- Opening Delimiter -

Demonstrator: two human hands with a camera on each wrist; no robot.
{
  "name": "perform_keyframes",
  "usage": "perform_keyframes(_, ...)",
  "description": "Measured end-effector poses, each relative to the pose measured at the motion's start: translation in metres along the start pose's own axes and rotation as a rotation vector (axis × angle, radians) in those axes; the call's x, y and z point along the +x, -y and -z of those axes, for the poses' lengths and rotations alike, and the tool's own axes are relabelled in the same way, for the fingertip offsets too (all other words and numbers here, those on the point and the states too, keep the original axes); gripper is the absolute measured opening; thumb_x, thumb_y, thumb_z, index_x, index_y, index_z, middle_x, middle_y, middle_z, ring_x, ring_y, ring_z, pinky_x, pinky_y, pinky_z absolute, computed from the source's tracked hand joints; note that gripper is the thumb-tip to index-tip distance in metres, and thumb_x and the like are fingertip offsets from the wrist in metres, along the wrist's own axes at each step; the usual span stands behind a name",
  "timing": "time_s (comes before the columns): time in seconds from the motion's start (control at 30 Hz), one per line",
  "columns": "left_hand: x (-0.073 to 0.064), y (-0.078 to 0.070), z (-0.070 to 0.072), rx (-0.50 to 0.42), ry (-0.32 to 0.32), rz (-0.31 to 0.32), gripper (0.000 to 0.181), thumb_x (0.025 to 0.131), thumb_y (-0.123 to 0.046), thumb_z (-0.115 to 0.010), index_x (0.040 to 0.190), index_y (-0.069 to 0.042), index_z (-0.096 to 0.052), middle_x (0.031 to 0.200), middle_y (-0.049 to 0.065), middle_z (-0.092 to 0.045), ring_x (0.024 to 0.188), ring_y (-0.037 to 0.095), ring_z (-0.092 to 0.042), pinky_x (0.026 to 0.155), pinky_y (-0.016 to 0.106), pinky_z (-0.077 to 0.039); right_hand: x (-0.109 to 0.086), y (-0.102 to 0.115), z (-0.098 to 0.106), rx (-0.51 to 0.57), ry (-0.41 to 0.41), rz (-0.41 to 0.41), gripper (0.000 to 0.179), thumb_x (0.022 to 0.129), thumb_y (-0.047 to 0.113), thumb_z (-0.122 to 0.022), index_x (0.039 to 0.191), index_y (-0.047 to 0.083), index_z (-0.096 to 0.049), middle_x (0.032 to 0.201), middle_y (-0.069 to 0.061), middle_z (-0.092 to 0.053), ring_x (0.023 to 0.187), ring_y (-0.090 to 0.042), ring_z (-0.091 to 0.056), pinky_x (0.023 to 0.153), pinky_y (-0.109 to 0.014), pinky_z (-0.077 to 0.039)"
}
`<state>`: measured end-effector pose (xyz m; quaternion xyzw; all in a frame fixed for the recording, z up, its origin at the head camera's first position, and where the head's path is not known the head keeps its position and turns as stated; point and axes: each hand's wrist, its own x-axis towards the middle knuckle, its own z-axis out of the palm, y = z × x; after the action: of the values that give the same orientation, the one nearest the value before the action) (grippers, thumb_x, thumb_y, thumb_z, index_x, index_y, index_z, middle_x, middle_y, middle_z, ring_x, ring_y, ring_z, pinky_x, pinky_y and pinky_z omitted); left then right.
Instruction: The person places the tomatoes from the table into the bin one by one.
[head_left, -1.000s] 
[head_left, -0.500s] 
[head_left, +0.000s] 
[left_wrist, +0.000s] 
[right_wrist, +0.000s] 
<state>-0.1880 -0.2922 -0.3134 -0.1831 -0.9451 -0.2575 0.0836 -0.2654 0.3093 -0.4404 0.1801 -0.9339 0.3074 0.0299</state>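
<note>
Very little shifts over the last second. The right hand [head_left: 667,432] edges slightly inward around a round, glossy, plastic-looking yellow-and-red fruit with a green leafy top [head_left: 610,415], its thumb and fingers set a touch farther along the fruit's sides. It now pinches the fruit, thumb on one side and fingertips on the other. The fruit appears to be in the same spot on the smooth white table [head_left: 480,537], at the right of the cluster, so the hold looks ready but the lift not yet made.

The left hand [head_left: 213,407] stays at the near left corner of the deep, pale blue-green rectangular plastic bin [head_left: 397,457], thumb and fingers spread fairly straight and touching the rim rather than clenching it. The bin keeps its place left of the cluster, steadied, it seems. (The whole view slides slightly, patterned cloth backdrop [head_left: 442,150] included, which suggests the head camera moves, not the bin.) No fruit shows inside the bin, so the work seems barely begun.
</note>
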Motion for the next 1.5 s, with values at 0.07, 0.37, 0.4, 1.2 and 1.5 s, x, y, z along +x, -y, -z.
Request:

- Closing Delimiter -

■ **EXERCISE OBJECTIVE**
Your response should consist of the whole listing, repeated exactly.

■ **OUTPUT OF THE TASK**
Demonstrator: two human hands with a camera on each wrist; no robot.
{
  "name": "perform_keyframes",
  "usage": "perform_keyframes(_, ...)",
  "description": "Measured end-effector poses, each relative to the pose measured at the motion's start: translation in metres along the start pose's own axes and rotation as a rotation vector (axis × angle, radians) in those axes; the call's x, y and z point along the +x, -y and -z of those axes, for the poses' lengths and rotations alike, and the tool's own axes are relabelled in the same way, for the fingertip offsets too (all other words and numbers here, those on the point and the states too, keep the original axes); gripper is the absolute measured opening; thumb_x, thumb_y, thumb_z, index_x, index_y, index_z, middle_x, middle_y, middle_z, ring_x, ring_y, ring_z, pinky_x, pinky_y, pinky_z absolute, computed from the source's tracked hand joints; note that gripper is the thumb-tip to index-tip distance in metres, and thumb_x and the like are fingertip offsets from the wrist in metres, along the wrist's own axes at each step; the usual span stands behind a name",
  "timing": "time_s (comes before the columns): time in seconds from the motion's start (control at 30 Hz), one per line",
  "columns": "left_hand: x (-0.073 to 0.064), y (-0.078 to 0.070), z (-0.070 to 0.072), rx (-0.50 to 0.42), ry (-0.32 to 0.32), rz (-0.31 to 0.32), gripper (0.000 to 0.181), thumb_x (0.025 to 0.131), thumb_y (-0.123 to 0.046), thumb_z (-0.115 to 0.010), index_x (0.040 to 0.190), index_y (-0.069 to 0.042), index_z (-0.096 to 0.052), middle_x (0.031 to 0.200), middle_y (-0.049 to 0.065), middle_z (-0.092 to 0.045), ring_x (0.024 to 0.188), ring_y (-0.037 to 0.095), ring_z (-0.092 to 0.042), pinky_x (0.026 to 0.155), pinky_y (-0.016 to 0.106), pinky_z (-0.077 to 0.039); right_hand: x (-0.109 to 0.086), y (-0.102 to 0.115), z (-0.098 to 0.106), rx (-0.51 to 0.57), ry (-0.41 to 0.41), rz (-0.41 to 0.41), gripper (0.000 to 0.179), thumb_x (0.022 to 0.129), thumb_y (-0.047 to 0.113), thumb_z (-0.122 to 0.022), index_x (0.039 to 0.191), index_y (-0.047 to 0.083), index_z (-0.096 to 0.049), middle_x (0.032 to 0.201), middle_y (-0.069 to 0.061), middle_z (-0.092 to 0.053), ring_x (0.023 to 0.187), ring_y (-0.090 to 0.042), ring_z (-0.091 to 0.056), pinky_x (0.023 to 0.153), pinky_y (-0.109 to 0.014), pinky_z (-0.077 to 0.039)"
}
`<state>`: measured end-effector pose (xyz m; quaternion xyzw; all in a frame fixed for the recording, z up, its origin at the head camera's first position, and where the head's path is not known the head keeps its position and turns as stated; point and axes: each hand's wrist, its own x-axis towards the middle knuckle, its own z-axis out of the palm, y = z × x; after the action: of the values that give the same orientation, the one nearest the value before the action) (grippers, thumb_x, thumb_y, thumb_z, index_x, index_y, index_z, middle_x, middle_y, middle_z, ring_x, ring_y, ring_z, pinky_x, pinky_y and pinky_z omitted); left then right.
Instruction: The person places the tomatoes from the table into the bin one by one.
[head_left, -1.000s] 
[head_left, -0.500s] 
[head_left, +0.000s] 
[left_wrist, +0.000s] 
[right_wrist, +0.000s] 
<state>-0.1880 -0.2922 -0.3134 -0.1831 -0.9451 -0.2575 0.0836 -0.2654 0.3093 -0.4404 0.1801 -0.9339 0.3074 0.0299</state>
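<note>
Very little shifts over the last second. The right hand [head_left: 667,432] edges slightly inward around a round, glossy, plastic-looking yellow-and-red fruit with a green leafy top [head_left: 610,415], its thumb and fingers set a touch farther along the fruit's sides. It now pinches the fruit, thumb on one side and fingertips on the other. The fruit appears to be in the same spot on the smooth white table [head_left: 480,537], at the right of the cluster, so the hold looks ready but the lift not yet made.

The left hand [head_left: 213,407] stays at the near left corner of the deep, pale blue-green rectangular plastic bin [head_left: 397,457], thumb and fingers spread fairly straight and touching the rim rather than clenching it. The bin keeps its place left of the cluster, steadied, it seems. (The whole view slides slightly, patterned cloth backdrop [head_left: 442,150] included, which suggests the head camera moves, not the bin.) No fruit shows inside the bin, so the work seems barely begun.
</note>
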Motion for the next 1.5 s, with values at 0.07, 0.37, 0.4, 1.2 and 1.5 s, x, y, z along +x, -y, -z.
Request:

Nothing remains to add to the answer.